Özellikle Anadolu kültürünün temel prensiplerinden olan “Elalem ne der? Aman ayıp olmasın. Onlar öyle yaptı bizim de yapmamız gerekir” ve bunun gibi onlarca cümle biz farkında olmadan hayatımıza yerleşmiş durumda.
Düğünlerimiz bile bunun üzerine kurulu olmuş. Size hediye edilen altından düşük bir altın takarsanız vay halinize. Kanunla sabit gibidir bu kurallar. Çeyrek altına çeyrek altın yarım altına yarım altın. Size getirilen hediyenin eş değerinde bir hediye götürmek, size takılan altının eş değerinde bir altın takmak, size bayramlarda kaç kere geldilerse aynı sayıda onlara gitmek, hatta size gösterilen saygının eş değerinde bir saygı göstermek. Kimden ne gördüysek aynısını ona iade etmek.
Almadan vermek neredeyse imkânsız hale gelmiş. Durumumuz iyiyse bize yarım altın takan kişiye tam altın takalım ne olur yani? Bize bayramda gelmeyen yan komşumuza biz gidelim ne kaybederiz? Bize pahalı bir hediye alan kişiye biz ucuz, ama değerli bir hediye götürelim çok mu ayıp?
Maddî şeyleri bir kenara bırakalım, bir de işin diğer boyutu var. “O bana şöyle davranmıştı bende ona aynı şekilde davranmalıyım.”Daha iyi davranmak söz konusu bile değilken kinlendikçe kinlenenler nasıl daha kötüsünü yapabilirimin peşine düşüyorlar. Hele anne babalarından böyle gören çocukların vay hallerine. Hayatları boyunca bir karşılık bekleyerek yaşıyorlar.
Al-i İmran Sûresi’ndeki âyeti hatırlayalım: “O takva sahipleri ki, bollukta da darlıkta da Allah için harcarlar, öfkelerini yutarlar ve insanları affederler. Allah da güzel davranışta bulunanları sever.” Bollukta da darlıkta da ne için harcadığımızı unutmayalım. Allah rızası için mi ayıp olmasın diye mi?
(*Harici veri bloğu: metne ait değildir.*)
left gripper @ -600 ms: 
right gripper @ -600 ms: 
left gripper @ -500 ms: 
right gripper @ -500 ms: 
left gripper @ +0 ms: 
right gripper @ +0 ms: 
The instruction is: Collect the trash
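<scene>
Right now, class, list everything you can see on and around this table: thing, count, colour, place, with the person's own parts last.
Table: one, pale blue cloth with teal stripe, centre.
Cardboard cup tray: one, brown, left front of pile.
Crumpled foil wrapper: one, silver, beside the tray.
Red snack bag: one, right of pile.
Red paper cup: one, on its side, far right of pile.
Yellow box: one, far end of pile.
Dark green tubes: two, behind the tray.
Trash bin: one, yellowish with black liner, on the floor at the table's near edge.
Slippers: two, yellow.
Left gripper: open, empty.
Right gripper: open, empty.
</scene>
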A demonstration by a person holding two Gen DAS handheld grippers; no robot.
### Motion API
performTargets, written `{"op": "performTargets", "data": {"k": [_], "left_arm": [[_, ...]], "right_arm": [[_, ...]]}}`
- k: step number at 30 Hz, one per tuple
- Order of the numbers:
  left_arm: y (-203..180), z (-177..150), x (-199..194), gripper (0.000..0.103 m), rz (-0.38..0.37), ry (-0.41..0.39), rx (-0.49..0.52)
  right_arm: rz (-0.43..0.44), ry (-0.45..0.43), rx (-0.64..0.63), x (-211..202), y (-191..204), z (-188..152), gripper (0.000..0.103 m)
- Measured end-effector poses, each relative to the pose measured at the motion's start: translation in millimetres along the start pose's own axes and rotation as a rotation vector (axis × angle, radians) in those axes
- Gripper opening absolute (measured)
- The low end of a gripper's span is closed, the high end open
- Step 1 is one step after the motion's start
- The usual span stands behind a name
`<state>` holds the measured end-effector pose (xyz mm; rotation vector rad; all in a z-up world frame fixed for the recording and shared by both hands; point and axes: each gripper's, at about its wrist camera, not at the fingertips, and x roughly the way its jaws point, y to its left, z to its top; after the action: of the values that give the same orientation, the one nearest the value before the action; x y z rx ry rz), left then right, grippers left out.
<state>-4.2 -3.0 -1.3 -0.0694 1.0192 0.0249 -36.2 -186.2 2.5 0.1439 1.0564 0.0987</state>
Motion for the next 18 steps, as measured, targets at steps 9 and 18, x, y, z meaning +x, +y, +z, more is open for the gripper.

Güzel davranışlarımızın sebebi bize de öyle davranılmasını istediğimiz için mi, Allah rızası için mi?
Niyetimize Allah’ın rızasını alırsak eğer, ne ayıp mı olur düşüncesi kalır ne de elalem ne der düşüncesi. O zaman karşılık beklemeden bir şeyleri yapmayı öğrenmiş oluruz. Başkaları için yaşanan hayatlara değil de Allah rızası için yaşanan hayatlara sahip oluruz.
Mal bizim malımız mı ki, almadan veremiyoruz. Hoşgörü bize mi ait sanki sandıklarda saklıyoruz? Niyetimiz Allah rızası olmadıktan sonra elalemin ne dediğinin, hediyeleşmenin, akraba ziyaretinin, hoşgörünün, saygının ne ehemmiyeti olabilir ki? Biz niyetimize Allah’ın rızasını alalım, bırakalım elalem ne diyorsa desin.